読みにくい記事がある理由

記事ごとにレイアウトや装飾を変えるようになってしばらく経ちます。中にはおもしろいもの、うまく表現されたものもありますが、読みにくい記事も少くないと思います。文章のフローが変則的すぎて読みにくい、色の使い方が読み難くしているものなど様々だと思います。Twitter や はてブにコメントを残す方もいらっしゃるので、どれが評判が良くなかったのかも多少わかります。

なぜ読みにくいのか?なぜそんな記事を作っているのか?それは単純に私が失敗しただけです。

雑誌では奇抜な背景や色を使ったり、変則的な読ませ方をさせる場合がありますが、それを同じように Web で実践できるのか? どこまで出来るのかという考えがそもそもの発端です。縦も横も固定された紙の世界では実現しやすいことも、縦横に無限に広がり、制限もかけれない Web ではとても難しいことが分かりました。もちろん、まだ模索するべきことはたくさん残っていますし、私のスキルを磨けという部分もあります。

ただこうしたひとつの結論に至るには今までの失敗がなければ辿り着くことはできませんでしたし、失敗を通して何が可能で何を改善しなければならないかも見えてきました。

読みにくいレイアウトを作ってしまったみたいだ。では、今度は別なのを試そう。この見せ方なら良いのか。では、これは良いのか?・・・この繰り返しです。ブログや情報サイトでのお馴染みのパターンを実装しているだけでは学ぶことが出来なかったことは少なくありません。

個人でサイトを運営しているわけですし、読者の声もアクセス解析とソーシャルメディアを通して拾い上げることが出来るわけですから、活用しないのも勿体無いでしょう。こうして失敗を繰り返して改善出来る場もそうはないわけですから。ユーザーテストで検証したり、文献を読み漁らなくても、皆の前にまず出してリアルな反応を得ることが出来るのは貴重なことだと思います。仕事ではそうは出来ませんし。

しかし、実験場にすることで肝心のコンテンツが犠牲になり、伝えるべきことが伝わらないかもしれないリスクはあります。読みにくいという負担を一方的に読者に投げつけるのは身勝手です。そこで私のサイトでは全文が読める RSS の提供と、装飾も機能も全て省かれた「読みモード」を実装しています。今後また別の選択肢を増やすかもしれませんが、コンテンツの消費の仕方を最終的には読者であるあなたが決めれるようにしたいと考えています。

失敗をしなくなるとすべてが止まる

パソコンの使い方、ソフトウェアの活用、コーディングテクニック。今仕事のスキルとなっているすべては失敗から得ています。「失敗の数なら負けない」と公言していた時期もあります。失敗は時には恥ずかしいことです。特にデザイン関連の仕事をしていてデザインの失敗をしている時は自分でも情けなく感じることがあります。

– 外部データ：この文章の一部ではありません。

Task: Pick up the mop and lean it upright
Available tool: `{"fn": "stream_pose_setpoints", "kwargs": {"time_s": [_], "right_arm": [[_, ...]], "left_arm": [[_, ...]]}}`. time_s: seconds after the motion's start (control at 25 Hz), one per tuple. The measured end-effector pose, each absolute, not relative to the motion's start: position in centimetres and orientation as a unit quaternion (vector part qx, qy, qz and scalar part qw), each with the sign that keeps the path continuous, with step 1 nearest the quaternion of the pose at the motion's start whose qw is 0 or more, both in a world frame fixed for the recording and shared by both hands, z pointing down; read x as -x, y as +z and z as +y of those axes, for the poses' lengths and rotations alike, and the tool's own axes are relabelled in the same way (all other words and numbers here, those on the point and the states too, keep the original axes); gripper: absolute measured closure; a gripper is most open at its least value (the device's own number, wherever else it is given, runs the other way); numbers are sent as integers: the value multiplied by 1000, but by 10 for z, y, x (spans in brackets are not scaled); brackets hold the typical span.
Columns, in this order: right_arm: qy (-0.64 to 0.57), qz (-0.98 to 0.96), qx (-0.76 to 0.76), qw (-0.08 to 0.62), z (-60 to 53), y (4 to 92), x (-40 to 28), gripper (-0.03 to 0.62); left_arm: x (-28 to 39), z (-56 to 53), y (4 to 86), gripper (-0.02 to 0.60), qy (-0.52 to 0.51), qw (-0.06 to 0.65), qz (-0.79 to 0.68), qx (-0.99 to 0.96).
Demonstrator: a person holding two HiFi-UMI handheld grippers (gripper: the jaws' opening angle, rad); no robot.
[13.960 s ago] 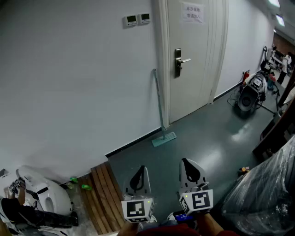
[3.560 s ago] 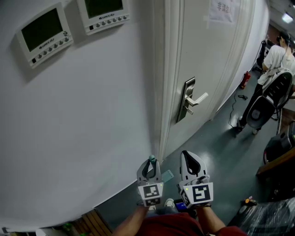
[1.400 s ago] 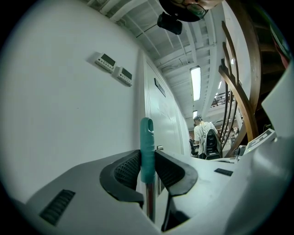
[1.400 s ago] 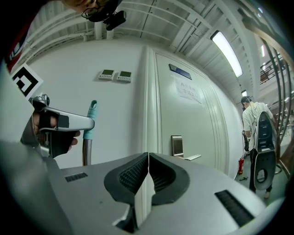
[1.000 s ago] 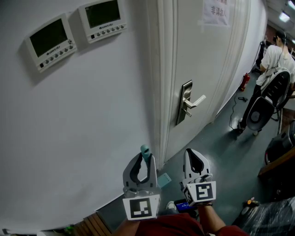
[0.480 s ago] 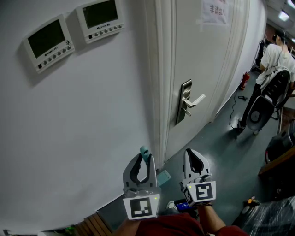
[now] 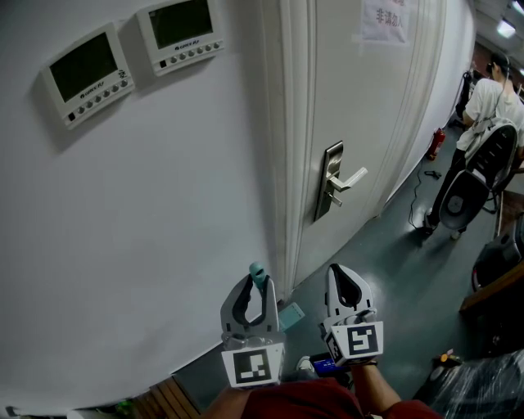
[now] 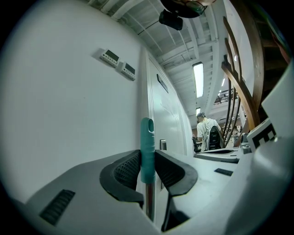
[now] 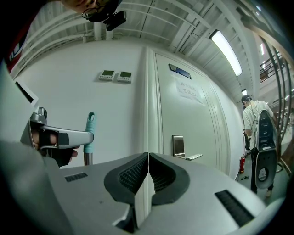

しかし、失敗をしたことで何が問題だったのかを見つけれるようになっただけでなく、そこからどう改善するのかという切り替えの力も身につくようになりました。

私たちの身の回りには成功するためのノウハウ、正しいテクニック、先人による事例など、失敗を回避するための情報に溢れています。失敗はなんとなく怖く感じることがありますし、周りの目も気になります。失敗という言葉は負のイメージがありますが、失敗しない方法を学ぶより、失敗したことによって学べることのほうが圧倒的に多いです。

スタートアップの世界には「Fail often. Fail quickly (失敗を早くたくさんしろ)」という言い回しがありますが、これはデザインや開発にもいえることだと思います。失敗をする場がないのであれば、個人でサイトを立ち上げれば良いですし、社内でラボを作るのもひとつの手段です。恐ろしいのは失敗の恩恵を忘れて、失敗を避けてしまうメンタリティになることです。

皆失敗はたくさんしています。私はご覧のとおりです。